Conclusions/Significance

This novel application of a penalized Cox model for adjustment of a trial estimate of treatment efficacy incorporates evidence-based estimates for other therapies, preserves comparisons between the randomized groups, and is applicable to other long-term trials. In the FIELD study example, the effects of fenofibrate on the risks of coronary heart disease and cardiovascular disease events were underestimated by up to one-third in the original analysis.

Trial Registration

Controlled-Trials.com ISRCTN64783481

Introduction

A common problem in longer-term clinical trials comparing chronic treatments is that patients may start using additional active therapies during the course of the trial, which may confound the evaluation of the trial's target treatments [1], [2]. This is particularly the case when the uptake of such therapies differs between the treatment arms, potentially resulting in an underestimation of the direct benefit of the target treatment. Additional therapies may be given to patients as a result of new evidence emerging from other ongoing trials or because of changes in patient and clinician choice over time, and also to those responding poorly to initial treatments, as in some cancer trials [3]. Patients may discontinue trial treatments for similar reasons.

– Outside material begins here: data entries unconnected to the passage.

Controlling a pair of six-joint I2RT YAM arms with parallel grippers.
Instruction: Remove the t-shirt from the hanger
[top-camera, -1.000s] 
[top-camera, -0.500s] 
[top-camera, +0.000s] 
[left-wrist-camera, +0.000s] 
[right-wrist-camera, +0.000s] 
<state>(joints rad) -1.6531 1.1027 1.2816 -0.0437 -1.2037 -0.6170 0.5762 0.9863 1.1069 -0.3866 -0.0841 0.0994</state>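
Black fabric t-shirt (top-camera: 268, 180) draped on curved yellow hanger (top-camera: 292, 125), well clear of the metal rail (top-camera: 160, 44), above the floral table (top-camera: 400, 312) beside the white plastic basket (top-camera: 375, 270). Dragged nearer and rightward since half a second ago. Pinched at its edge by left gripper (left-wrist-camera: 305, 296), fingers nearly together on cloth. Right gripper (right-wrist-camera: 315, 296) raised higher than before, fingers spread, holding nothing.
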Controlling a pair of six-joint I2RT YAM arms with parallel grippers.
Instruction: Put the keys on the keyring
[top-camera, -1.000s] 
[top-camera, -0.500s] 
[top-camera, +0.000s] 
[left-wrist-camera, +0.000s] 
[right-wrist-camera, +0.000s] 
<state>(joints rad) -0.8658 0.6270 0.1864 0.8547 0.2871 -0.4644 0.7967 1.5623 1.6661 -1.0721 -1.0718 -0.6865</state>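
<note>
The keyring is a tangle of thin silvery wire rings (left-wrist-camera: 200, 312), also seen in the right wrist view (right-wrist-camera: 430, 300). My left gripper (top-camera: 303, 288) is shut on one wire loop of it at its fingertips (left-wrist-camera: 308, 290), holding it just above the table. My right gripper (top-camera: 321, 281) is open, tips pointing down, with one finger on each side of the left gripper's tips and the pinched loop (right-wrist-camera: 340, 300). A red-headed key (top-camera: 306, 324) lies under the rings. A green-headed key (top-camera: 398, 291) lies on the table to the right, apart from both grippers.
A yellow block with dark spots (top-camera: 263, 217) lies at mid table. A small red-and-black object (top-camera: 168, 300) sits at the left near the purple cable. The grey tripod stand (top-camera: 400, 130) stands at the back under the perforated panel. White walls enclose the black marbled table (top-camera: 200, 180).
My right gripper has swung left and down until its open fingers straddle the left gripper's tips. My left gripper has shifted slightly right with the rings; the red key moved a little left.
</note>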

Conventional methods in clinical trials either use intention-to-treat analysis only or adjust for changes in treatment after randomization (such as in per-protocol analyses). The former may underestimate the true biological effect of treatment because of noncompliance, and the latter may be confounded by the differences between those patients who do and those who do not adhere to their randomized treatments or between those who do and those who do not take up other therapies. These latter analyses are prone to selection bias, in that they do not maintain the randomized structure of the comparisons [1], [4], [5].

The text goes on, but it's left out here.